The State charged Allman with DUI under K.S.A. 8-1567 (a)(1)-(3) and (b)(1)(A), along with failure to present a driver's license, and proof of liability insurance. The State later dismissed the other charges and proceeded only on the DUI charge.
Before trial, Allman moved to suppress all evidence obtained after he was detained, including the officers' observations, Allman's statements to the officers, and the results of the breath test taken after his arrest. Allman argued the officers violated his
2 constitutional protections under the United States and Kansas Constitutions when they detained and arrested him. He claimed the officers did not have probable cause to request the field sobriety tests or arrest him for DUI because they did not witness Allman operating a vehicle.
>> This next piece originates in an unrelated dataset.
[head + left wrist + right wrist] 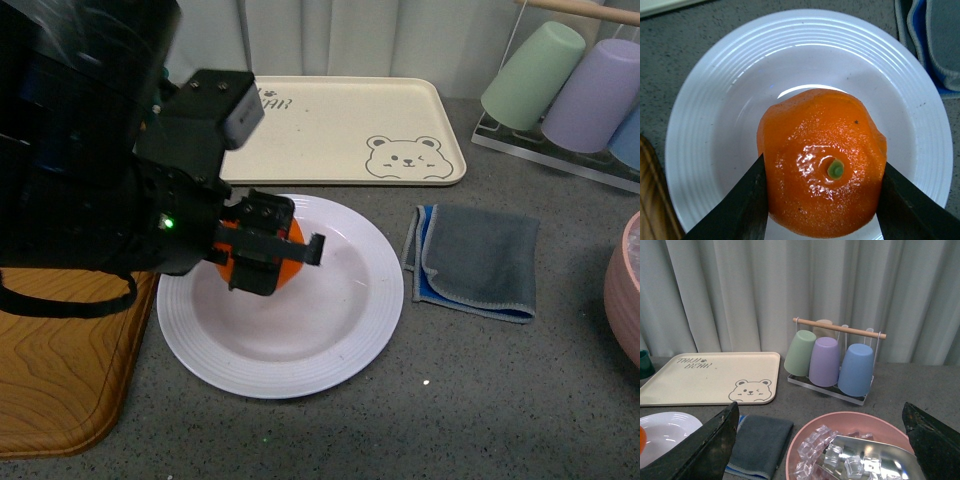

The district court held an evidentiary hearing on the motion. The officers testified about the basis for their belief that Allman had driven under the influence, including their observations of Allman and the vehicle, Allman's statements, his girlfriend's statement, and Allman's lack of explanation for how he had arrived at the scene. The district court denied Allman's motion after finding sufficient circumstantial evidence existed to establish a reasonable inference that he was operating the vehicle.
Allman next moved in limine to exclude any "inference" that one of the officers, Deputy Caleb Speilman, "had anything more than a 'hunch'" that Allman was operating or attempting to operate a vehicle while under the influence. He claimed Deputy Speilman testified that he only had a "hunch" that Allman had operated the vehicle.
The district court took this motion up at the final pretrial conference. The State argued that Allman suggested the word "hunch" when questioning Deputy Speilman at the motion to suppress hearing, so the deputy continued using that term. The State pointed out that Deputy Speilman testified he pursued this hunch by contacting the vehicle owner, and his probable cause for Allman's arrest was also based on Allman's statements and what he observed at the scene. The district court denied Allman's motion.
The officers generally provided the same testimony at Allman's jury trial that they provided at the hearing on Allman's motion to suppress. Allman did not object to their testimony at trial.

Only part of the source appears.